The ITSAT surpasses even the Bi-system at power levels above 600 W.
Potential Cost Savings
The ITSAT design has significant cost savings over similar systems. The cost savings for an ITSAT design in the power range of 200-1000 W is 34 48%lW, respectively, over similarly sized designs. Additionally, the ITSAT design can be stowed in a much smaller volume for launch. A large portion of the stowed volume of a satellite or experiment is solar power subsystems. Using the ITSAT design allows for smaller less costly launch vehicles to be used. (This can be an order of magnitude or more saving alone.) The flexibility and simplicity provided by the ITSAT design allows other latent costs such as system engineering, integration functions, and field support to also be reduced as well.
Qualification Testing
After assembling the ITSAT protoflight unit for qualification testing, it was subjected to the following environmental/functional tests: I) random vibration in all three axes; 2) testing at NRL; and 3) electrical I-V testing of the solar blanket, before and after deployment. These are described in detail in this section.
Random Vibration
The packaged ITSAT qualification unit was subjected to random vibration testing to qualification levels in all three axes (8.8 g rms, 20-2000 Hz). The tests indicated no visual damage to the structure and no degradation in the cell/RTD continuity per the electrical functional test procedure.
Thermal Vacuum Deployment
This and the next two sections describe a set of tests performed on the ITSAT qualification test article at the NRL during October of 1993.
The deployment test was performed in simulated eclipse conditions (vacuum with shrouds at -90°C). The ITSAT was deployed on a slight slant using a test support frame. The slant was present to eliminate the effects of sliding friction. We deployed horizontally in the l-g environment. All equipment and sensors worked perfectly.

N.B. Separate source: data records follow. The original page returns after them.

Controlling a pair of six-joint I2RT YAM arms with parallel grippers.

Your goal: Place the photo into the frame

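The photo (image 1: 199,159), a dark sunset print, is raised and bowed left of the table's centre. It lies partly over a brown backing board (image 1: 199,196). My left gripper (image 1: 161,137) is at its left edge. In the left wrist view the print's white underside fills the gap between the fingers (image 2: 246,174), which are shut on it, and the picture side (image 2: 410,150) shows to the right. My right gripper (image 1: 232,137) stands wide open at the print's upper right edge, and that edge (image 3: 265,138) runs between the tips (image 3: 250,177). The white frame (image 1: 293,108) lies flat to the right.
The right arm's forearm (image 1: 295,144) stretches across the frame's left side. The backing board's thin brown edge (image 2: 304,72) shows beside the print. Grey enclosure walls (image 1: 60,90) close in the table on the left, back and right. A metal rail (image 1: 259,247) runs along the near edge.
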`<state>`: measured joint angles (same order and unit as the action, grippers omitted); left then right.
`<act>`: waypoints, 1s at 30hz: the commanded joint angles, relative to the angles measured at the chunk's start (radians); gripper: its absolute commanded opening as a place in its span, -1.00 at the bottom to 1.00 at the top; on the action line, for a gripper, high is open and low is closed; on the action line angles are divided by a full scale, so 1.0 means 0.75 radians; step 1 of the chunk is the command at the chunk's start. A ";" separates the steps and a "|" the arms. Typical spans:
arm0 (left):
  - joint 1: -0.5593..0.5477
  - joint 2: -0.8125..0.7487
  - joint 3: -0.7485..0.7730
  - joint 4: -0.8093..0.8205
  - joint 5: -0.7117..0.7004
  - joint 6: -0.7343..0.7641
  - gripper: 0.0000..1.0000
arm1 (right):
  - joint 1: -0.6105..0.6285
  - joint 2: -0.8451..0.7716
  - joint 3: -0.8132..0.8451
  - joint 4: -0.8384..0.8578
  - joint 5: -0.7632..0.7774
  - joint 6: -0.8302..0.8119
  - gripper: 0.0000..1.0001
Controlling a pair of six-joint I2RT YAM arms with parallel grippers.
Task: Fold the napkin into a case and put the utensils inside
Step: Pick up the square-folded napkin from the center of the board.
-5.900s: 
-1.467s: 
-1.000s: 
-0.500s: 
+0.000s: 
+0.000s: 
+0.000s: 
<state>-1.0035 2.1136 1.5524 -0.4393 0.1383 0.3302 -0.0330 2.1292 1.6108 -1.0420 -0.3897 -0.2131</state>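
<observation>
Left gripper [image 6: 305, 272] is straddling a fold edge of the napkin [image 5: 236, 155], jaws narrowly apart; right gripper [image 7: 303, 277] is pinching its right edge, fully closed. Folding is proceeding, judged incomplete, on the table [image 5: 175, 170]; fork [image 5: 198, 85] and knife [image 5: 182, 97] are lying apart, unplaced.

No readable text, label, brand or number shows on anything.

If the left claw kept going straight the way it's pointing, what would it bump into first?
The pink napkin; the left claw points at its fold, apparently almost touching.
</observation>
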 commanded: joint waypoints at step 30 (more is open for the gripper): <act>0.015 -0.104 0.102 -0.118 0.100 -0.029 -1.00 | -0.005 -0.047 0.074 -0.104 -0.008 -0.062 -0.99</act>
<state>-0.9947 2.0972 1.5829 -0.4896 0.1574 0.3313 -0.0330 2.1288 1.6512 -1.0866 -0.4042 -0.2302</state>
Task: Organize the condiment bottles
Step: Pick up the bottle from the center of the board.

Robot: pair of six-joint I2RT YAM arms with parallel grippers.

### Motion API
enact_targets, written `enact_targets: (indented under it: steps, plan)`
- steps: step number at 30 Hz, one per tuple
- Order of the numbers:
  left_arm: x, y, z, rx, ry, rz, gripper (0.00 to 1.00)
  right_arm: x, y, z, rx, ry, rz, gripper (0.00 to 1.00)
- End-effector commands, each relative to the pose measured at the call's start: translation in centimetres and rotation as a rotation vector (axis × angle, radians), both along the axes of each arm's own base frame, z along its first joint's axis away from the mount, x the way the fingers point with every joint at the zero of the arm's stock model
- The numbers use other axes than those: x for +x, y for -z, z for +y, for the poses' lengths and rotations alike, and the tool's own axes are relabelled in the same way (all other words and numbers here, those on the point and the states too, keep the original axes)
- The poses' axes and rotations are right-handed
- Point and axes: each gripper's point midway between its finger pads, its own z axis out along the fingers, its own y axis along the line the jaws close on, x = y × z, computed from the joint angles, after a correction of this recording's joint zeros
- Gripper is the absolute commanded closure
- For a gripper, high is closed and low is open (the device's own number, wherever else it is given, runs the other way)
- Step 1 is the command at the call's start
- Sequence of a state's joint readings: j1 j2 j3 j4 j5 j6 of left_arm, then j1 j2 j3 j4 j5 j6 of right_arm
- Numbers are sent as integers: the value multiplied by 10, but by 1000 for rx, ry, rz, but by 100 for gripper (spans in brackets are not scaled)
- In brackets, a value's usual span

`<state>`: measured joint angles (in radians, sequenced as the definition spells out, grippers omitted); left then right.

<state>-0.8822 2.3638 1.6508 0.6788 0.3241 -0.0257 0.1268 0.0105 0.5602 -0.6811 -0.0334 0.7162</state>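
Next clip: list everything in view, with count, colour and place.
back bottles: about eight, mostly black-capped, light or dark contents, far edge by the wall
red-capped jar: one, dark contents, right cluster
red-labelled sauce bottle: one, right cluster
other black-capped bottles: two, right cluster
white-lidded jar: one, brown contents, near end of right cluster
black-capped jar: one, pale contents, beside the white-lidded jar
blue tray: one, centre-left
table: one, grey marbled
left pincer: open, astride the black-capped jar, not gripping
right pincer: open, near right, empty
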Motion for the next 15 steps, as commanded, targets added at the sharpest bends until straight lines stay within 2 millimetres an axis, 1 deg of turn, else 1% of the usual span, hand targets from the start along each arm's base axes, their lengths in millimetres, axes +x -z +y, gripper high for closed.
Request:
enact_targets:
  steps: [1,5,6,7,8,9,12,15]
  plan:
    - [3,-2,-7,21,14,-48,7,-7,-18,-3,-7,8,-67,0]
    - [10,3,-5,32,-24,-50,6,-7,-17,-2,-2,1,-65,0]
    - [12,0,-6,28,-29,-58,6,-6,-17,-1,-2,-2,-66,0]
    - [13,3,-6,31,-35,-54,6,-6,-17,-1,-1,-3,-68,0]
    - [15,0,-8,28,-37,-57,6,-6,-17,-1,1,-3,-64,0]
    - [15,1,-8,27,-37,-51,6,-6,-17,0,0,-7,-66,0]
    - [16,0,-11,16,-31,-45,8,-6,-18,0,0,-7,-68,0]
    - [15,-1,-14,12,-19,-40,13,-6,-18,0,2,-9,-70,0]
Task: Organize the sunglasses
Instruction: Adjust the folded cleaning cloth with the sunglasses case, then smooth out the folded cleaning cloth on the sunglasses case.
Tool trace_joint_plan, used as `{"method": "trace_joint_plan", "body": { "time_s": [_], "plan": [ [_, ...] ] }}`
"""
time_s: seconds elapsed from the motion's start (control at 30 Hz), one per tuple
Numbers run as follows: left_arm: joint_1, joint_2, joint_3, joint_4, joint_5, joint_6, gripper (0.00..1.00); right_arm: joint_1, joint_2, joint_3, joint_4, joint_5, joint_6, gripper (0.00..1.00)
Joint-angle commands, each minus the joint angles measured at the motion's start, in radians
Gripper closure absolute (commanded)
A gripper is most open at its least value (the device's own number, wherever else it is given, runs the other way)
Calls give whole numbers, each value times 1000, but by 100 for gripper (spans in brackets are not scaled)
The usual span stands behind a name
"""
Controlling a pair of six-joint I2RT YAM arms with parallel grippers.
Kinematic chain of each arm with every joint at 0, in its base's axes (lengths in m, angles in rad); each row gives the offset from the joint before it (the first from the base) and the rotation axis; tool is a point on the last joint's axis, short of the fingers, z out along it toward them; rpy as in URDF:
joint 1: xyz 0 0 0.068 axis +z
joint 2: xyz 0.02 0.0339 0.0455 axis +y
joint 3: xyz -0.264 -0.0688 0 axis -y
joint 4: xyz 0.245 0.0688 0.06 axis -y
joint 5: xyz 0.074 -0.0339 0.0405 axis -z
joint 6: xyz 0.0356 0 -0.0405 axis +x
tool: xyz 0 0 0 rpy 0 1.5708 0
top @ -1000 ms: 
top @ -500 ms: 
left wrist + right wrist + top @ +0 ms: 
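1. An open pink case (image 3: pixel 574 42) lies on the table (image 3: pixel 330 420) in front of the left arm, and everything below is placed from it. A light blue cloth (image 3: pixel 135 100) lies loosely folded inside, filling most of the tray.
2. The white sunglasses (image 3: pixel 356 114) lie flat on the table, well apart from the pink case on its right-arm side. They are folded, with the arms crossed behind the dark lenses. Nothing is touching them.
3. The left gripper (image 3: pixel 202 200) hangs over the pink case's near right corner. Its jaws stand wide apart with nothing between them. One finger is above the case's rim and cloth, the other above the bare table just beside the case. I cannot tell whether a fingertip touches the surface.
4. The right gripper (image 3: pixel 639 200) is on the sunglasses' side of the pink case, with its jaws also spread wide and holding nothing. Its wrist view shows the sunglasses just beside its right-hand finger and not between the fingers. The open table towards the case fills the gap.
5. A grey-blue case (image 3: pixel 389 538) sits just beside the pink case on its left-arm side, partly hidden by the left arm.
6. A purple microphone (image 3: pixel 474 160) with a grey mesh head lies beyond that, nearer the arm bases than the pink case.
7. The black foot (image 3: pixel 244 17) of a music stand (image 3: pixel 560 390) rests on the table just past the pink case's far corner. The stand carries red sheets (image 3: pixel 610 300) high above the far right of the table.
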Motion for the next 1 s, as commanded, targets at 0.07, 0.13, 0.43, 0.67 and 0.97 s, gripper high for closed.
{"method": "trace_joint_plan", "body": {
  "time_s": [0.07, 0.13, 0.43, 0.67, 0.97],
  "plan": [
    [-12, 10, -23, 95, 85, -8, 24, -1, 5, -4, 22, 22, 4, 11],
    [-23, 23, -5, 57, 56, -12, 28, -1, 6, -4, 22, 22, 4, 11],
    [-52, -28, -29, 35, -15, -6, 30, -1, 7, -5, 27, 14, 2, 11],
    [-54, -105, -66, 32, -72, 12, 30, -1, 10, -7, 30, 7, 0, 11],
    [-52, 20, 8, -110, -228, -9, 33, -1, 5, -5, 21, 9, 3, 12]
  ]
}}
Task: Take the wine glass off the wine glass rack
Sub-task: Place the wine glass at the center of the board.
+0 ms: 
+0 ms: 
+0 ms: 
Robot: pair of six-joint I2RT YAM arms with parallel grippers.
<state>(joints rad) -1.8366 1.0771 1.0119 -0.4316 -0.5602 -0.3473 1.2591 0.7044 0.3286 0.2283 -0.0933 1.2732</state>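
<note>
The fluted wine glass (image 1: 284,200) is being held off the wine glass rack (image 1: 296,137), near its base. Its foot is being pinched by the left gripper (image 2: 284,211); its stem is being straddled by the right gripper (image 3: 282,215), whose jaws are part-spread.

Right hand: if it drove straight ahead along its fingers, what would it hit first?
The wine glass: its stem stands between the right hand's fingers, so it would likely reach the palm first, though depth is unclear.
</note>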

The tube pressures during the first 200 s of deployment are shown in Fig. 8. Also shown is the pressure profile from our flow model for comparison. At time = 0 the lid was released: note that there is no pressure increase until the primary inflation circuit was opened at time = 5 s. Here we see an almost constant tube pressure as the tube is extending. At about time = 13 s, the tubes are fully extended, and the pressure rises slightly because of the constant volume situation. At time = 30 s, the secondary circuit opens, allowing a faster flow of gas into the tubes. The tubes reached their maximum pressures of 123 and 124 kPa at around 90 s after initiation.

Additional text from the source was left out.